Thursday, November 20, 2014

Algeria: The Last Life

The Last Life
by Claire Messud


I really wanted to like this book.  I actually did like parts of it, but as a whole, I felt I had to trudge through to the end.  Trudging is not an adjective you want to use when describing a book-reading experience.  Nor is plodding, but this book plodded as much as it trudged.  At least for me.  The reviews I checked out on Goodreads, my quick and easy, one stop resource for reader feedback on books, seemed to reflect opinions divided neatly down the middle.  People either really loved it, or really did not.

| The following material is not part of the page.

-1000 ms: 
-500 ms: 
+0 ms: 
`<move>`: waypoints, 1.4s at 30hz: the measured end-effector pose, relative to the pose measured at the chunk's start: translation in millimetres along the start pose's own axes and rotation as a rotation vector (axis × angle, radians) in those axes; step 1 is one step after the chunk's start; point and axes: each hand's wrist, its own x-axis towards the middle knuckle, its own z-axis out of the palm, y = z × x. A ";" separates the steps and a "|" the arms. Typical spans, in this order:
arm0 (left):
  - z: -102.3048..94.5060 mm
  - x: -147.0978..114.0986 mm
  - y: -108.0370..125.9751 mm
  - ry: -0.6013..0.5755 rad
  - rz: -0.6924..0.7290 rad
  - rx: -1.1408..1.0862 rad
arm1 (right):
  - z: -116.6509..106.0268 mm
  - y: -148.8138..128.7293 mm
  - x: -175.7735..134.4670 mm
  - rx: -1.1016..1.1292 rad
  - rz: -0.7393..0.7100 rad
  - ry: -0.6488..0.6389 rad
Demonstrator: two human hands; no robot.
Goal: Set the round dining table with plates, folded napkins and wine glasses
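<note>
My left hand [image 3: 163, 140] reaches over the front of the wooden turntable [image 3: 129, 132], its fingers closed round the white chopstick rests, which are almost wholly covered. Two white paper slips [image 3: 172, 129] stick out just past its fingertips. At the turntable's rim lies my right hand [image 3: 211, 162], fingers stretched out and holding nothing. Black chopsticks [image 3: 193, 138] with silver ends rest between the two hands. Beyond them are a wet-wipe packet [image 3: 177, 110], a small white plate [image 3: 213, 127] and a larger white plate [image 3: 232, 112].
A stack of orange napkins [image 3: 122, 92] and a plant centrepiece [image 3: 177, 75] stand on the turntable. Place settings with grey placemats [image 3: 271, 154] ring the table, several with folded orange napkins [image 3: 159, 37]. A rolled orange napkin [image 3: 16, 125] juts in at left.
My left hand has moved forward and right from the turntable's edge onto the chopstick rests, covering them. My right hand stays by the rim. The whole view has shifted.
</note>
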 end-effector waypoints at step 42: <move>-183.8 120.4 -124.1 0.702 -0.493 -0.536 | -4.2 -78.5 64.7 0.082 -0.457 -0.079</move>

The Last Life is my selection for Algeria; however, most of the story takes place in France.  We see Algeria through the lens of reminiscence and memory, not as a place where the novel's action takes place.  Sagesse is our 15-year old narrator, who views herself as French and tries to downplay, or even hide, her Algerian heritage, which belongs to her through her father and paternal grandparents.   She is unwittingly caught up in cultural and political upheaval as she navigates her adolescence in an unhappy home, where her domineering grandparents and meek father pine away for their days in the country they think of as home ... Algeria.  They are, in fact, not Algerian by ethnicity.  Rather, they are among the pied-noir, which means "black boot" in French and was the name used to refer to French colonialists who settled in Algeria and reprehensibly mistreated those native to the land.  Sagesse's father and his family were chased from Algeria, along with the other pied-noir, during an uprising, and returned to their homeland of France.  At the time in which the novel takes place, the liberal youth in France are revisiting  their colonialist history and deeming it immoral.  This leaves many, including Sagesse's grandparents and father, not feeling that they have anywhere to truly call home.

Sagesse's grandfather's misery manifests in a moment of anger and violence that has enormous repercussions for everyone and sets off a series of shocking events that essentially tear the family apart at the seams.  Sagesse doesn't know where she belongs, and the novel is about her journey as she seeks to understand her place in the world, both in terms of where she is rooted and where she seeks to go.  I like coming-of-age stories for their honesty and for how they reflect the feelings and conflicting emotions that are universal to nearly all adolescents.  This element of The Last Life is what I enjoyed the most ... that, and the unusual character of Etienne, who is Sagesse's severely disabled younger brother and a foil for the complexity of the social issues that so profoundly impact Sagesse's world despite her lack of involvement in the history of those issues.

If you like deeply philosophical novels, you might enjoy this one.  Really, there's more philosophy here than story.  You might want to read up on French colonization of Algeria and the post-colonial protests that took place first in Algeria and later in France.  I had to stop midway through the novel and do a little research in order to follow the story.  Messud might have won me over a little more if she'd woven in some background rather than sending me off to Google and Wikipedia on my own.